According to John Stevens in the Daily Mail, the big re-organisation of government departments has been “scaled back.”
I hope so, because exactly where you put up the partitions in Whitehall is besides the point. However much you move them around you’re still going to end up with a departmental structure that gets in the way of effective government.
You could reduce the number of partitions by having fewer, bigger departments. But that way you’d get a different kind of disconnection — i.e. over-stretched Secretaries of State struggling to stay on top of their sprawling responsibilities.
Why does Dominic Cummings want to reorganise Whitehall in the first place? Not for its own sake, surely — but to facilitate change.

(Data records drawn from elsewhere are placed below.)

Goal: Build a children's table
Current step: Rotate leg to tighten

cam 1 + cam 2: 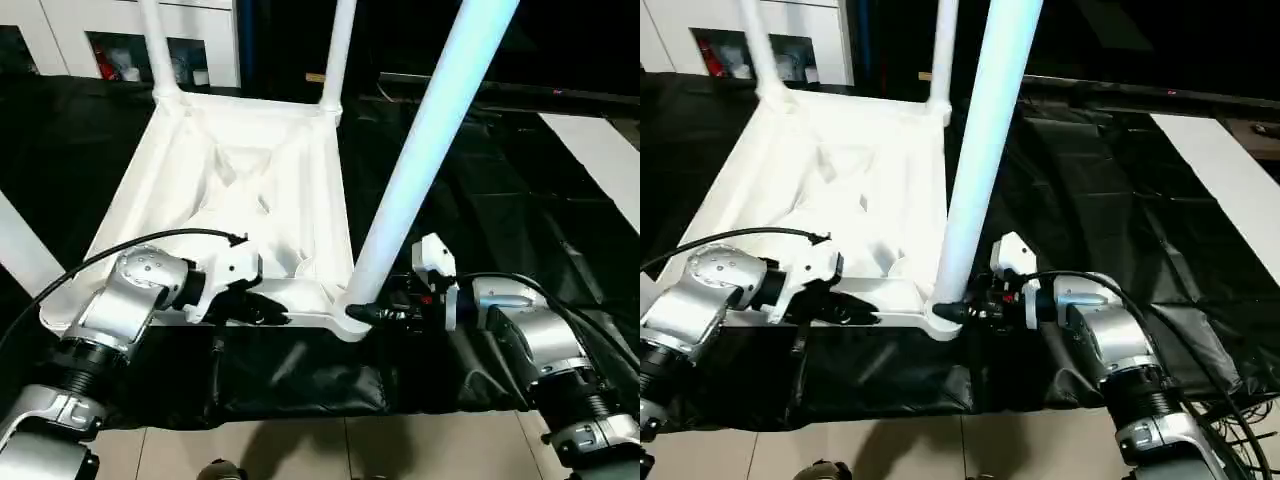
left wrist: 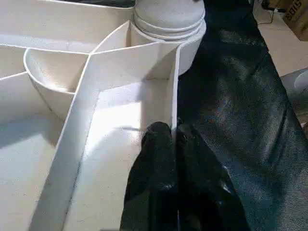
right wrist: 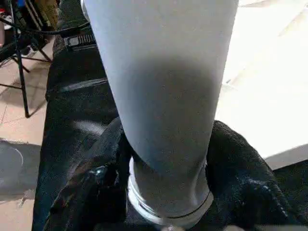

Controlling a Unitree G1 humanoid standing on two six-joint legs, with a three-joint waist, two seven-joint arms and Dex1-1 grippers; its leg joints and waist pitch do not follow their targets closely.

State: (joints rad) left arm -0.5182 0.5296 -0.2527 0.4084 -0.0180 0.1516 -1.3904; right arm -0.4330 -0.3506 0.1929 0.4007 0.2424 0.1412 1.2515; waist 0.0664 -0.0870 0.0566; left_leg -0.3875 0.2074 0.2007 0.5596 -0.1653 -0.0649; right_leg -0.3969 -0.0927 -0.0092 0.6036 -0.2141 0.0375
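Observation:
The white tabletop [image 1: 240, 170] lies upside down on black cloth, ribbed underside up. Two legs [image 1: 158, 45] [image 1: 338, 50] stand in its far corner sockets. A third leg [image 1: 420, 150] stands in the near right socket. My left gripper [image 1: 268, 310] is shut on the thin wall of the tabletop's near rim, which sits between its black fingers [image 2: 156, 154]. My right gripper [image 1: 372, 313] is at the foot of the near right leg, just above the socket. Its fingers [image 3: 96, 183] press on both sides of the tube. Another white tube [image 1: 25, 245] slants at the left edge.
Black cloth [image 1: 500, 200] covers the work surface and hangs over its near edge, with tiled floor [image 1: 400, 450] below. A white cabinet with glass doors [image 1: 100, 40] stands behind at the left. A white panel [image 1: 600, 150] lies at the far right.

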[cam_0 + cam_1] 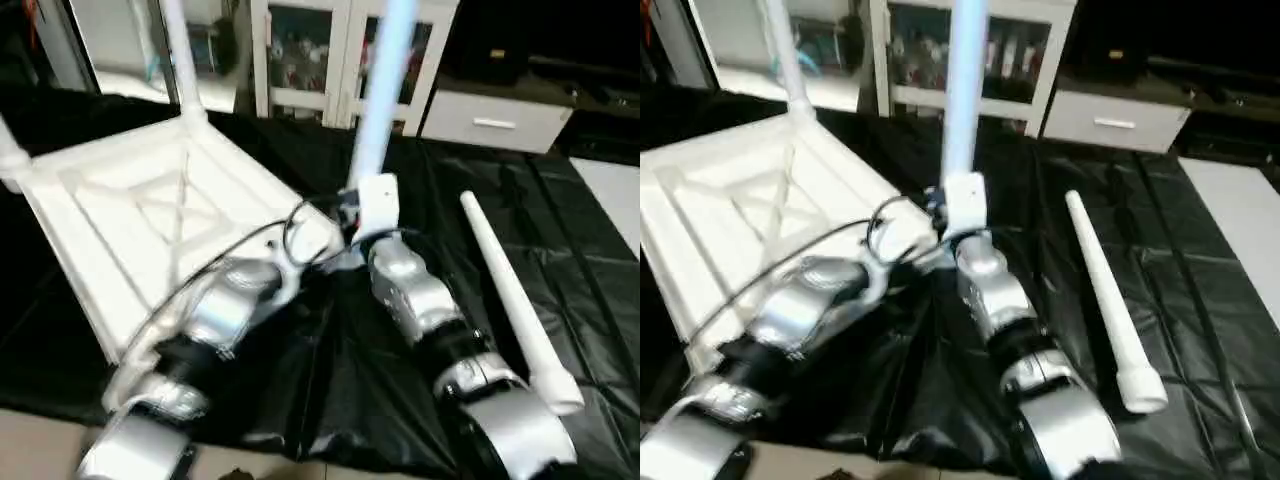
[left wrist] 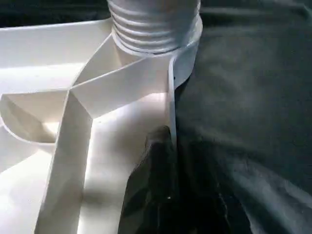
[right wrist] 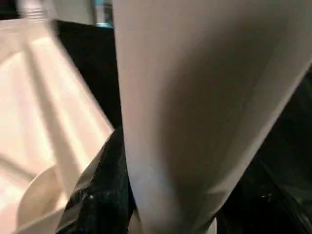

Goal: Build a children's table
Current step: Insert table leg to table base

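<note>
Our right tool (image 1: 362, 222) grips 1 leg (image 1: 385, 90) upright at the tabletop's (image 1: 120, 215) near corner. Our left tool (image 2: 163, 161), shut, pinches the tabletop's rim beside it.

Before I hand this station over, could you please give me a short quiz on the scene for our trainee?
1. True or false: the table top lies with its ribbed underside facing up.
2. Where is the loose leg? A) lying on the black cloth, to the right of the right arm; B) on the floor; C) standing in a corner socket.
3. What is the right tool holding?

Key: 1 true. 2 A. 3 a white leg, held upright by the table top's near corner.
</note>
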### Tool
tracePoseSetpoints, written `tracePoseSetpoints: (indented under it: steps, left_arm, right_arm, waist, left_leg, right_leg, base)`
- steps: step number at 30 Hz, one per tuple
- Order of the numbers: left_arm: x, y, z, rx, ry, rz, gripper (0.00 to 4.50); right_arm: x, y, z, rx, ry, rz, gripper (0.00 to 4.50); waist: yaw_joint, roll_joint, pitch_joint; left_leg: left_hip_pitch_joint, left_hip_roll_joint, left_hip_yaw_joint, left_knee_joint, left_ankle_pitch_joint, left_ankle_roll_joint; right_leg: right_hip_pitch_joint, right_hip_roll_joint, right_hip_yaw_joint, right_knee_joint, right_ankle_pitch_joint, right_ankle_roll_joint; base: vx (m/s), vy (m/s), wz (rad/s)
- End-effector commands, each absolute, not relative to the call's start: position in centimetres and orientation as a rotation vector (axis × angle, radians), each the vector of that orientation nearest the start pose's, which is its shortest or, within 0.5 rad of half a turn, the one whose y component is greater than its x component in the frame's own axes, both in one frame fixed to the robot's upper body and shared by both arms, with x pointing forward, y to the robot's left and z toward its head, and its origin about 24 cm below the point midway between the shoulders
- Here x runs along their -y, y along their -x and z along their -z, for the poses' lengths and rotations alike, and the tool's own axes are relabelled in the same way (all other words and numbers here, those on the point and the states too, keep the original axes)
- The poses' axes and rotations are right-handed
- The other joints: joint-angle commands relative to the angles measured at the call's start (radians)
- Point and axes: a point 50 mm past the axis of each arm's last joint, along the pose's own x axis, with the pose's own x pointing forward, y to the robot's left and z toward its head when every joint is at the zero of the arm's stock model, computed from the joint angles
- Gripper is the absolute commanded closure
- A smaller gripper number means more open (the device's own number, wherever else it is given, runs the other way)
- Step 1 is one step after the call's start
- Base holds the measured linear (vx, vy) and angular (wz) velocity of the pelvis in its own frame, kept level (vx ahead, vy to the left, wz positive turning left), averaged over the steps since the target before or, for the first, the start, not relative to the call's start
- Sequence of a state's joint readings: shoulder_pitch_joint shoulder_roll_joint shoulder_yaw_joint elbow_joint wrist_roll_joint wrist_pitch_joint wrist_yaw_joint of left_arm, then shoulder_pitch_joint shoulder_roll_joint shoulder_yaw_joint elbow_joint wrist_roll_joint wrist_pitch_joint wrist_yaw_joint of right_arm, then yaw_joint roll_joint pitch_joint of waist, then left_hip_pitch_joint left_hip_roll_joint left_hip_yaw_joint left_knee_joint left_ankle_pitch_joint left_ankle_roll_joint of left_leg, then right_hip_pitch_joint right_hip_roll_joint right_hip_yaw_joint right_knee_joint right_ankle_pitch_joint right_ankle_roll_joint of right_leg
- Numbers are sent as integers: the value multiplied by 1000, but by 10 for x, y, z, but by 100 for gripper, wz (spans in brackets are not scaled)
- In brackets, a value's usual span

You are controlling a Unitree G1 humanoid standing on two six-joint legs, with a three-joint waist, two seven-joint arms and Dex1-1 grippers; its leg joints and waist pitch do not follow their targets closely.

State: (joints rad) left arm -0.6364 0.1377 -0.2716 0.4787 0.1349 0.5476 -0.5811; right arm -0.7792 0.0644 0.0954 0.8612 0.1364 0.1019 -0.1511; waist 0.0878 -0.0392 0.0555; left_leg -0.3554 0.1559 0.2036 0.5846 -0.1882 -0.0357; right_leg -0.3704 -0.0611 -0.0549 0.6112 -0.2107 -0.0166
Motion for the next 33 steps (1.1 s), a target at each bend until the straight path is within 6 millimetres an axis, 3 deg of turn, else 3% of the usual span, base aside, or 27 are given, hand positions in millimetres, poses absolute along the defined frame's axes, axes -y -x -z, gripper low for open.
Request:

The trick therefore is to start with the change you most want to achieve and design the government machinery around it. From my experience in government, I’d suggest the following approach:
To begin with, define your agenda as a series of special objectives — your top ten priorities. Then put one minister in charge of delivering each objective (and only that objective). These special ministers should be the most promising people in the government, as opposed to the most senior. Each should be supported by a dedicated policy / delivery unit, of something like fifty people — at least half of whom (including the unit’s head) would be recruited from outside the permanent civil service.
The units can be located wherever provides the most convenient access to the most relevant bits of the government machine, but they would report directly to Downing Street and the Cabinet Secretary. This is for two reasons: Firstly, to put them beyond the reach of petty departmental politics; and, secondly, to underline their cross-departmental remit.
Moreover, I’d locate the special ministers, plus their Cabinet colleagues, in the same building. The central, circular bit of GOGGS (Government Offices Great George Street, a.k.a. the Treasury building) would be ideal. The rationale is that ministers appointed to different departments would be able to meet easily and sort things out between them — without having their dealings filtered through their respective civil service minders.
These are just some of the reforms we need. But even on their own they’d achieve more than decades of messing around with Whitehall acronyms.